I have long been torn between my love and hate of theories of change (ToC). For planning advocacy interventions in a specific context, theories of change are great. Developing such a “ToC” comprises mapping successive outcomes into pathways leading to long-term improvements. This exercise allows organisations to understand their own vision of change. It helps deciding about the results on which they can focus in a broader constellation of actors working towards similar impacts for beneficiaries.  It also provides clarity on one’s own assumptions.

Necessary tool

The theory of change needs to be verified by an evaluation. The evaluator will wonder whether changes occurred as predicted or hoped-for, and in the sequence of that prediction. A theory of change allows interpreting findings gained through outcome harvesting or outcome mapping methods.  Theories of change are nowadays considered necessary tools for evaluating advocacy.

Monster of confusion

Nonetheless, I find that many theories of change are tentacular monsters of confusion, attempting to predict pathways of changes for excessive large areas. They then become generalisations aiming to capture so many contexts that they do not have validity for any of them.
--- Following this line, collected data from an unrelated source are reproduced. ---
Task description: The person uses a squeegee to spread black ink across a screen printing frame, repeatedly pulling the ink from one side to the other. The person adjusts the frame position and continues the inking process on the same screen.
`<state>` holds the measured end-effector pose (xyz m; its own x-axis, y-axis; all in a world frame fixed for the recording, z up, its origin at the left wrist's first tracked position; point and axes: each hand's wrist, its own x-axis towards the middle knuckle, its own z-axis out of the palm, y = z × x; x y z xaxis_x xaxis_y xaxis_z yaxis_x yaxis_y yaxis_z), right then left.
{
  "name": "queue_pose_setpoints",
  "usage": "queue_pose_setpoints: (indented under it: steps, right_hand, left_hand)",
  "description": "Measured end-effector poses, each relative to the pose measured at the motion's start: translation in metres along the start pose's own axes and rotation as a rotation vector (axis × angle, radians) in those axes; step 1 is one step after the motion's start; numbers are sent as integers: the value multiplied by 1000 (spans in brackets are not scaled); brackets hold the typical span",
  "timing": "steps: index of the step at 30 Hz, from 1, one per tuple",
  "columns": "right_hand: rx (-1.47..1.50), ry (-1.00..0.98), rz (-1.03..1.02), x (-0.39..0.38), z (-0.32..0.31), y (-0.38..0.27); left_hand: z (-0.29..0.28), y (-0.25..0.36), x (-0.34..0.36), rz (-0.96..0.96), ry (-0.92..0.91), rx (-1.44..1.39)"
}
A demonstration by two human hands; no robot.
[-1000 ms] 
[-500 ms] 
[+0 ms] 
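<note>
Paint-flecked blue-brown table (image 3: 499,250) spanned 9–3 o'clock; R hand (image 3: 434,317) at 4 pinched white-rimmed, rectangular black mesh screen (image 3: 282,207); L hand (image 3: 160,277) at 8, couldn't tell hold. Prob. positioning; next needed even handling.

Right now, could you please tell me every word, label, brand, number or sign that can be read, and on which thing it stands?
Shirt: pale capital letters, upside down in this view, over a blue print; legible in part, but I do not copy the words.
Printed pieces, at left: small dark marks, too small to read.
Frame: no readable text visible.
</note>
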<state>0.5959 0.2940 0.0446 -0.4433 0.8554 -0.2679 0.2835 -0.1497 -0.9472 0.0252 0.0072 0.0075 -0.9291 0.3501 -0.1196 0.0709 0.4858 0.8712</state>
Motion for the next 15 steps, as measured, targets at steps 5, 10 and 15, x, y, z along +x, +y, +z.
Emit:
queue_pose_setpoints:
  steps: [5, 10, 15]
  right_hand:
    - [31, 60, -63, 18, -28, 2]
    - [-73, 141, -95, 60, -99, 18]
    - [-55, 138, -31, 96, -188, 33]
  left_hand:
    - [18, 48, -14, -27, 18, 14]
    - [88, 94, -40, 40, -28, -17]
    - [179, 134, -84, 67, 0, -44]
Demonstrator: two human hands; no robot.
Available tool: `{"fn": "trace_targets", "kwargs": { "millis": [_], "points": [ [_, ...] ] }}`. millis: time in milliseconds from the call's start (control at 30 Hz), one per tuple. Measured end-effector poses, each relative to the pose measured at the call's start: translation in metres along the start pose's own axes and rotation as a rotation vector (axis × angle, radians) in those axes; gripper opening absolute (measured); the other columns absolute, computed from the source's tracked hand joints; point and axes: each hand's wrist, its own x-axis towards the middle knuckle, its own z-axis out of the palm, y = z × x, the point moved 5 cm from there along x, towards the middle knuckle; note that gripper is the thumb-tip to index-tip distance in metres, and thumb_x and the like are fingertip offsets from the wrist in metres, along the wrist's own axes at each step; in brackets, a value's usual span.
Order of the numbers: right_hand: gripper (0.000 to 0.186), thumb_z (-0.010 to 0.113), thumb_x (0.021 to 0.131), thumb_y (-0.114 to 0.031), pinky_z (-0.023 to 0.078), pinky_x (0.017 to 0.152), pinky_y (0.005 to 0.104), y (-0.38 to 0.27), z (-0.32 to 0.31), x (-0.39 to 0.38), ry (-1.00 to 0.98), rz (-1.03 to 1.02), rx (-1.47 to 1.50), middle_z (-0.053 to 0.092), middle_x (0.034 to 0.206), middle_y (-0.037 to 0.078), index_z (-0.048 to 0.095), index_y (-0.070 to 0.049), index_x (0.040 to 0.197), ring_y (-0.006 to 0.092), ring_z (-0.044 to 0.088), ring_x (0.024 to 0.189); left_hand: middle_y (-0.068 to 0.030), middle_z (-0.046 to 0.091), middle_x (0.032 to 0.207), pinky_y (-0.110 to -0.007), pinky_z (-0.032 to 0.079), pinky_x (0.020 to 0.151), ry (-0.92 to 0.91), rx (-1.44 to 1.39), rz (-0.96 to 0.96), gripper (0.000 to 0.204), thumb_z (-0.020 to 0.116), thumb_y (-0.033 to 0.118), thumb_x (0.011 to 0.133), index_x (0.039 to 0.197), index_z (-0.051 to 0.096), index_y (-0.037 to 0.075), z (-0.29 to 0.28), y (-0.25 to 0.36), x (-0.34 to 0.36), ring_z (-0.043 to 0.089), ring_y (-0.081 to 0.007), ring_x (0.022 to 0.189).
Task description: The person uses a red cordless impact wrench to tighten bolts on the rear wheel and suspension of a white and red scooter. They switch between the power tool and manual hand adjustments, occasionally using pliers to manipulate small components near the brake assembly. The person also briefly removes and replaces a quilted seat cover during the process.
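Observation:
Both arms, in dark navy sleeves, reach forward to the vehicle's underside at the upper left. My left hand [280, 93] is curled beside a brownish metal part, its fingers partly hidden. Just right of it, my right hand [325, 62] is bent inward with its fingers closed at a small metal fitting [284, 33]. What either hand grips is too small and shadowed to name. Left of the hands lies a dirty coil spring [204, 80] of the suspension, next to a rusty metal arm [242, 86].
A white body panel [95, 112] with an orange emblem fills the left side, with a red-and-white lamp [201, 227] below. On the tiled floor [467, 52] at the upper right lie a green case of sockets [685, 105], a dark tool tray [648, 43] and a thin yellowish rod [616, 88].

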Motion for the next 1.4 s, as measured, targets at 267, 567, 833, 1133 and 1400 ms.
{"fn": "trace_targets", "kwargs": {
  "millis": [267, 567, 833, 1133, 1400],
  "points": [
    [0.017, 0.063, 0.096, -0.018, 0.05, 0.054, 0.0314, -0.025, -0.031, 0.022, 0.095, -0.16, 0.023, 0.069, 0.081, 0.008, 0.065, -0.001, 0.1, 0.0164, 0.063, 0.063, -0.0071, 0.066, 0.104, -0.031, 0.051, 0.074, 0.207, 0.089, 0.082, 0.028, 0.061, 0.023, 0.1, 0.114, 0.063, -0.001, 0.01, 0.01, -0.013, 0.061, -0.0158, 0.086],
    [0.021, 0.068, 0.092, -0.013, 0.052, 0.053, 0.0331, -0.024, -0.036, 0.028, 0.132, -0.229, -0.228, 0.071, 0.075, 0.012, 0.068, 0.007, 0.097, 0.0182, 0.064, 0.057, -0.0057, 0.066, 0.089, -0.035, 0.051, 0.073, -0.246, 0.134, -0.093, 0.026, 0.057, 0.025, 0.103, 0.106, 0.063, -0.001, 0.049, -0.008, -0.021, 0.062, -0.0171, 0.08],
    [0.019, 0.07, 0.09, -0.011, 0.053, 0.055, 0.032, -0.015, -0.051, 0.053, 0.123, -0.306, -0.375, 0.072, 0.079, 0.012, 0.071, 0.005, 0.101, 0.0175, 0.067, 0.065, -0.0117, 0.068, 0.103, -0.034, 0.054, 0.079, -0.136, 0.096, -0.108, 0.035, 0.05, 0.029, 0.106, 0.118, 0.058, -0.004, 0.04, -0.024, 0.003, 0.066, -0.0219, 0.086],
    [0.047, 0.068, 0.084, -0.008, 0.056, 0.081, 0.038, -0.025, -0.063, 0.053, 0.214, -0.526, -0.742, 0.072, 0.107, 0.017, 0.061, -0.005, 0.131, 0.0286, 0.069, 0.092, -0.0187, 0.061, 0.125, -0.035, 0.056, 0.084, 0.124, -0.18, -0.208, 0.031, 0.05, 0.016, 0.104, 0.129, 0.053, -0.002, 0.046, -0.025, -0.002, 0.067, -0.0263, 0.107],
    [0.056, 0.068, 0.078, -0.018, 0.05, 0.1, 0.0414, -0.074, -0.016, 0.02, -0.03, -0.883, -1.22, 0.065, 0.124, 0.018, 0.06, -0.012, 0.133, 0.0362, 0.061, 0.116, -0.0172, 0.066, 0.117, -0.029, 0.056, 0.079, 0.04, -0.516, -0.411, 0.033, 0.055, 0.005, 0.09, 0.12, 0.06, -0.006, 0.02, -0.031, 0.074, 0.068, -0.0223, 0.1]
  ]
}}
They become the enemy of sharp strategic thinking and result in confusing communications about programmes. Theories of change for multi-country programmes, partnerships or coalitions working on various thematic areas only make sense when broken down to context-specific theories of change.

The tip

My advice to advocacy evaluators is simple: if you are confronted with one of those monsters, rebuild a sharper one for each specific context. For local programmes, make sure you verify the theory of change (after outcome harvesting), preferably together with the local organisations involved in the programme. If a theory of change was not developed a priori as part of the planning, you can construct the pathways of change that the planners must have had in mind when they planned the intervention. You’ll soon see that these theories of change are much easier to love!